» **What is needed**
All lines of the material that contain "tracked" must be copied out.
----------
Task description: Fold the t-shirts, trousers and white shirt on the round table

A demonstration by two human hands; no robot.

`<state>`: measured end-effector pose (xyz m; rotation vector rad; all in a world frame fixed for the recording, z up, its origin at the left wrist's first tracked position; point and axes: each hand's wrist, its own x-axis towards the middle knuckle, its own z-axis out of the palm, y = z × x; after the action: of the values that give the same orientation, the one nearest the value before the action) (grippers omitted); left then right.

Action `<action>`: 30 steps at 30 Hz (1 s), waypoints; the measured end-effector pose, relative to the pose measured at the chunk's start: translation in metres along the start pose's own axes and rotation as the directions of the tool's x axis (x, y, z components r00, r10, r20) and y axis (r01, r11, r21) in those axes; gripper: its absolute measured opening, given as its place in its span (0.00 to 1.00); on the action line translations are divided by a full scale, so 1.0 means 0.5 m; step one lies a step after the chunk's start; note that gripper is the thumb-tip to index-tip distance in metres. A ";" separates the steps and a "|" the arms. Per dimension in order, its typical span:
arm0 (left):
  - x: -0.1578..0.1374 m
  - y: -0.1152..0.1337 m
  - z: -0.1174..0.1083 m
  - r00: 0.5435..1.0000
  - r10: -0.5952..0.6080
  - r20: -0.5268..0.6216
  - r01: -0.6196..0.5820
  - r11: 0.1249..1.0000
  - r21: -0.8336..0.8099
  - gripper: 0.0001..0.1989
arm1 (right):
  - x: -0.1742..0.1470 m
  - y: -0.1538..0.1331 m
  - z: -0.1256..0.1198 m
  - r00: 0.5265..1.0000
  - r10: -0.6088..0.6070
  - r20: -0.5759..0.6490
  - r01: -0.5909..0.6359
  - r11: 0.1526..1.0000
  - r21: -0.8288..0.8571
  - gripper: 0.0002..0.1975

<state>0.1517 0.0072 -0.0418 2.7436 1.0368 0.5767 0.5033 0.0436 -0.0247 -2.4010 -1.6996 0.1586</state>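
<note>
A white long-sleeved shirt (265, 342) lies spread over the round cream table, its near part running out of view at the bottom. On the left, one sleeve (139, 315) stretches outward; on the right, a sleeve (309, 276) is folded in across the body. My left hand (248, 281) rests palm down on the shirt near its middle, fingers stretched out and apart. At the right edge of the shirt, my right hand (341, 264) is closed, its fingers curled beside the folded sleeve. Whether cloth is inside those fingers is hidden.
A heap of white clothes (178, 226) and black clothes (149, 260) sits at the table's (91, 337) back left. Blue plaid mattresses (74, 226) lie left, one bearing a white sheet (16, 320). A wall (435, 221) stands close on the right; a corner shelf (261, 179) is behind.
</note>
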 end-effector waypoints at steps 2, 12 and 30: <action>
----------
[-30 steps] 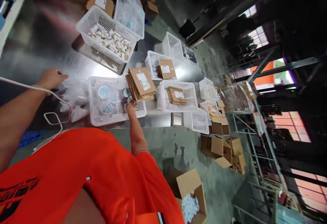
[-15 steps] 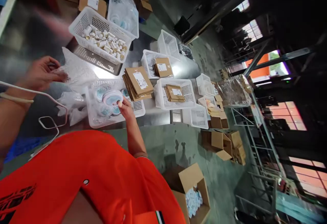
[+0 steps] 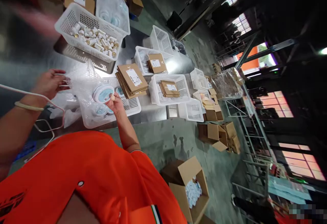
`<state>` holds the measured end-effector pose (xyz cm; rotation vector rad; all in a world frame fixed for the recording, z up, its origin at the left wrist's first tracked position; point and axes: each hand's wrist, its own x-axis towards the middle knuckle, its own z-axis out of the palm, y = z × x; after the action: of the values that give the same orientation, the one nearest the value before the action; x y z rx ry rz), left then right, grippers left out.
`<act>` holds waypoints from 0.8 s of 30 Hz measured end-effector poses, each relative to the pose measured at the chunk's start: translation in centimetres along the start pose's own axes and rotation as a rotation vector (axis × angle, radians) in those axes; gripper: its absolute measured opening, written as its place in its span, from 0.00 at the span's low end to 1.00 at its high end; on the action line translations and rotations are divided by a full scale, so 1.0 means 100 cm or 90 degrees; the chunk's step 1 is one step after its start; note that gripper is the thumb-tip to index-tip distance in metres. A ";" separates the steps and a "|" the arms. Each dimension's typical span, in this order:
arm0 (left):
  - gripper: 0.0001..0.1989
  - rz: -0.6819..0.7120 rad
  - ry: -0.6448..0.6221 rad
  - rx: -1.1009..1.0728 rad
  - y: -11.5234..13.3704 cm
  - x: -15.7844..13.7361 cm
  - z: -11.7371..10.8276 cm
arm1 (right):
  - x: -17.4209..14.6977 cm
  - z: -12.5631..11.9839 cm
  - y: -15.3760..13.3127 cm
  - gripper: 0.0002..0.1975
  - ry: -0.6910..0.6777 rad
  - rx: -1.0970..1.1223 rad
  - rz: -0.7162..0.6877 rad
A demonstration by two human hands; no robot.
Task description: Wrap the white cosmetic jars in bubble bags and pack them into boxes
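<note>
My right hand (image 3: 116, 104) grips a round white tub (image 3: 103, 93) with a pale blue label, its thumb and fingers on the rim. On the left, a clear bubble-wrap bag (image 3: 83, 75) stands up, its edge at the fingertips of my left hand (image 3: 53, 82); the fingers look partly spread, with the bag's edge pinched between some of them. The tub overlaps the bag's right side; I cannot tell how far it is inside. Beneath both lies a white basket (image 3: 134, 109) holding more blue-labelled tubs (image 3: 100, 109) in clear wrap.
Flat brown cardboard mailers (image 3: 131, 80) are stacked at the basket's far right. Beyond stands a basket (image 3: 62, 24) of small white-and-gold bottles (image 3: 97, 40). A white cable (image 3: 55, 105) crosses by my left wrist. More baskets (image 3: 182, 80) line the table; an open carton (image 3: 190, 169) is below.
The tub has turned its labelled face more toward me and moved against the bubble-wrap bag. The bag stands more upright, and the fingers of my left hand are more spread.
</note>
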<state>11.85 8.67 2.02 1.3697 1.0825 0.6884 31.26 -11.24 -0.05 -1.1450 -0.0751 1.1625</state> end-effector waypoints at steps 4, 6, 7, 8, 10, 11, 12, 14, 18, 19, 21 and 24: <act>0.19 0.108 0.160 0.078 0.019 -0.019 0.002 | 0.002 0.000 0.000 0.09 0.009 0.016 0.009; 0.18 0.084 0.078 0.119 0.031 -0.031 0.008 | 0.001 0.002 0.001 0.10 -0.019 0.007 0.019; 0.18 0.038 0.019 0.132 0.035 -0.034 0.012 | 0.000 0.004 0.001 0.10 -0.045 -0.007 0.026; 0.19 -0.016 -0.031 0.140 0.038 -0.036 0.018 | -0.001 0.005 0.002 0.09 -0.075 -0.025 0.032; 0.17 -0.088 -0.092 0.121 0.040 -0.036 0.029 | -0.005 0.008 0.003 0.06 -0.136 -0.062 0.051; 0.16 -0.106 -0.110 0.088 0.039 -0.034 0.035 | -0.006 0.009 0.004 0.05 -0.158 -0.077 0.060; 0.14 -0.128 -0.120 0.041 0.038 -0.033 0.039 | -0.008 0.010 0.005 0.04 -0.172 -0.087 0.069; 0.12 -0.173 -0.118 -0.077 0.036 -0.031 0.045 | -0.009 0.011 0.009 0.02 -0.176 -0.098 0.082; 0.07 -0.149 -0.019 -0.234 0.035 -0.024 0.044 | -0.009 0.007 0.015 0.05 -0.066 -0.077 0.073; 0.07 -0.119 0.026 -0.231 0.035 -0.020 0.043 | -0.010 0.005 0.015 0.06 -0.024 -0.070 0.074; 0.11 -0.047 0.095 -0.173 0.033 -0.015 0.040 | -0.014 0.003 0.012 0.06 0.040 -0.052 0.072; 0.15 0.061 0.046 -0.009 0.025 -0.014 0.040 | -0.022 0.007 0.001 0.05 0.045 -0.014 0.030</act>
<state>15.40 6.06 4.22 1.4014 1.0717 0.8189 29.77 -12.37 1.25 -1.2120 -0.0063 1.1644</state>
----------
» **Answer to this problem**
`<state>`: measured end-effector pose (xyz m; rotation vector rad; all in a world frame fixed for the recording, z up, its origin at the left wrist's first tracked position; point and axes: each hand's wrist, its own x-axis towards the middle knuckle, its own z-axis out of the palm, y = z × x; after the action: of the values that give the same orientation, the one nearest the value before the action) (grippers omitted); left then right.
`<state>` holds the measured end-effector pose (xyz cm; rotation vector rad; all in a world frame fixed for the recording, z up, its origin at the left wrist's first tracked position; point and axes: each hand's wrist, its own x-axis towards the middle knuckle, its own z-axis out of the palm, y = z × x; after the action: of the values that give the same orientation, the one nearest the value before the action; x y z rx ry rz), left then right, grippers left out.

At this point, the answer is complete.